Alvar Aalto in Finnland

Hugo Alvar Henrik Aalto wurde als Architekt und Designer in Finnland vor allem für sein Konzept der organischen Architektur bekannt. Diese zeichnet sich weniger durch einen festgelegten Stil aus, sondern vielmehr durch die Integration des Bauwerkes in die Natur oder Umgebung. Statt bloßem Imitieren der Natur, soll das Bauwerk durch einen bewussten Umgang mit Baumaterialien und den Bedingungen der Umgebung erwachsen und schließlich dem Menschen, als organische Lebensform, einen angemessenen Lebensraum bieten.

Aaltos Leben und Schaffen

1898 in Kuortone als Sohn eines Landvermessers geboren, verbrachte Aalto seine Kindheit und Jugend in Jyväskylä. Er erhielt Klavier- und Malunterricht, lernte Deutsch am Gymnasium und legte dort 1916 das Abitur ab. Nach einem erfolglosen Architektur-Praktikum und der Empfehlung Redakteur zu werden, trat er trotzdem 1916 das Studium der Architektur an der Technischen Universität in Helsinki an. Nach beendetem Studium 1921 erhielt Aalto seinen ersten Auftrag von seinem Vater.

Rückker nach Jyväskylä

Der berühmte Alvar Aalto auf einer Briefmarke (Wikipedia/gemeinfrei)

Da der Erfolg als Architekt ausblieb, kehrte er schließlich in seine Heimatstadt Jyväskylä zurück, wo er mit einigen Assistenten 1923 ein Architekturbüro gründete und nebenbei für eine Tageszeitung schrieb. Im Folgejahr heiratete er eine seiner Assistentinnen, Aino Marsio.

Das Atelier wurde zweimal verlegt, erst nach Turku, 1933 nach Helsinki. Fortan war sein Schaffen – immer gemeinsam mit seiner Frau – von internationalem Erfolg gekrönt. Sie lernten zahlreiche Größen ihrer Zeit kennen, reisten viel und besuchten internationale Veranstaltungen.

Drei Jahre nach dem Tod seiner Frau Aino Marsio 1949, heiratete Aalto erneut. Auch Elissa Mäkiniemi arbeitete stets an seinen Entwürfen mit. 1976 wurde Alvar Aalto in Helsinki beigesetzt.

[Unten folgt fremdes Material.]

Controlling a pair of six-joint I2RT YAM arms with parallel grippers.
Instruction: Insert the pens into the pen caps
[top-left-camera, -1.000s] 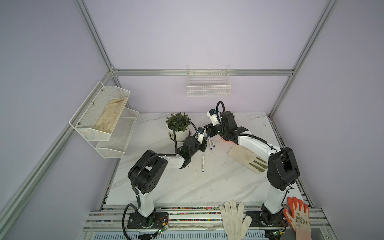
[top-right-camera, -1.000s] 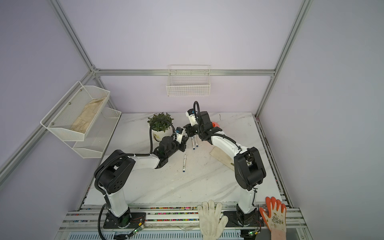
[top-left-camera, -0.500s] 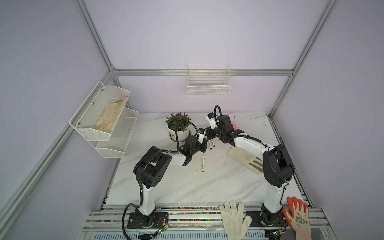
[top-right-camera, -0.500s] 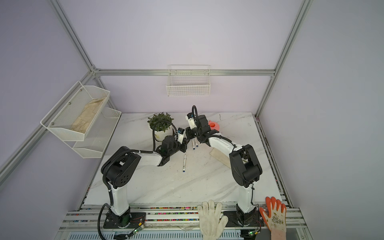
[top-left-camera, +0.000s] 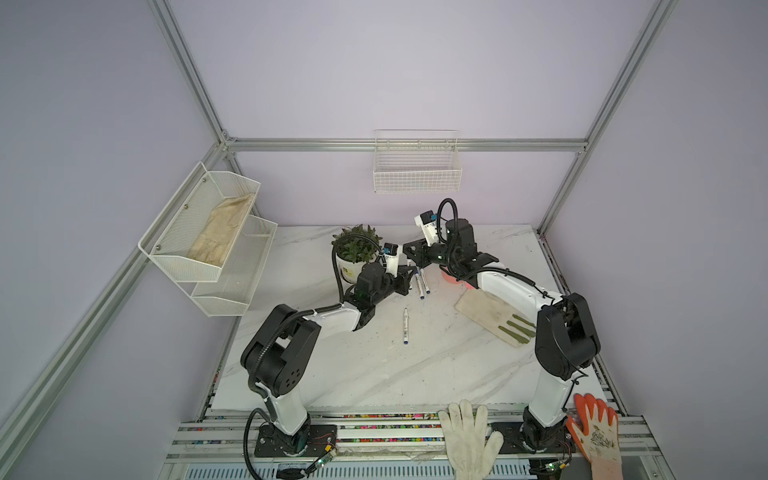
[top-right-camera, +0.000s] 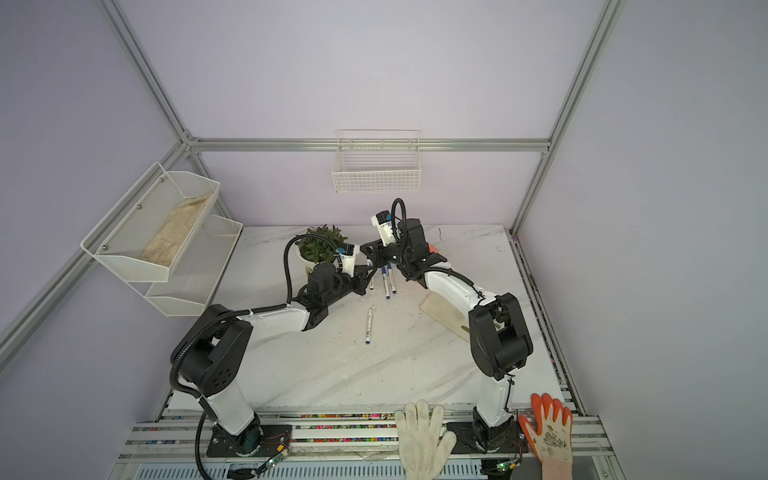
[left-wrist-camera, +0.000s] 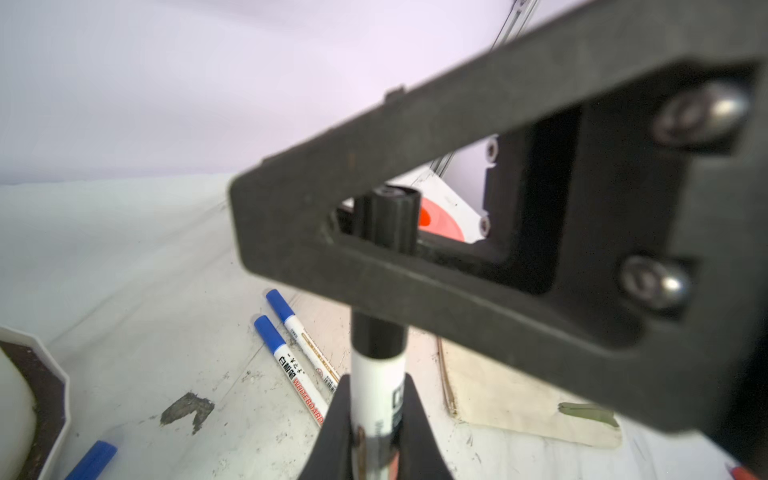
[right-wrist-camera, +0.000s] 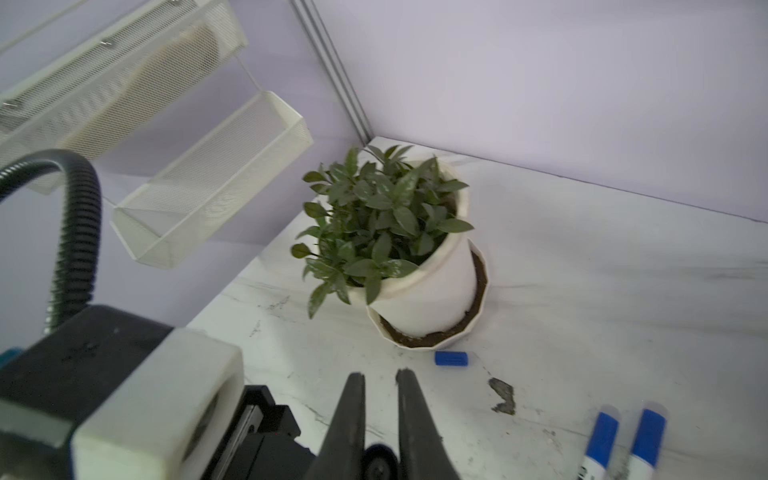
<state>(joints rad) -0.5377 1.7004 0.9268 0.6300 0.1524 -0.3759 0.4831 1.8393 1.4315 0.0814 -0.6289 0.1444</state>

Er hinterließ neben seinen zwei Kindern aus erster Ehe und unzähligen Bauwerken wie der Aalto-Universität in Helsinki, dem Alvar Aalto Museum oder der Finlandia Halle, auch Designermöbelstücke wie Schwingsessel, Teewagen und die bekannte Savoy oder Aalto Vase, die allesamt seine Handschrift tragen.

Ehrungen

Seit 1967 wird all 4 Jahre vom Finnischen Architekturmuseum und dem finnischen Architektenverband SAFA der internationale Architekturpreis, die Alvar-Aalto-Medaille, verliehen. Alvar Aalto war 1967 ihr erster Preisträger. Seit 2010 trägt die Technische Universität in Helsinki, den Namen Aalto-Universität.

In den 50er und 60er Jahren gestaltete Aalto wegen des gestiegenen Platzbedarfs einheitliche flache Bauten und ein dem antiken Theater nachempfundenes Hauptgebäude für die Technische Hochschule. Nach seinem Tod 1976 wurde Alvar Aalto auf einer finnischen Briefmarke und im Jahr 1986 auf der 50 Finnmark Banknote verewigt. Außerdem ist in den Städten Jyväskylä, Oulu und Seinäjoki jeweils eine Straße nach ihm benannt.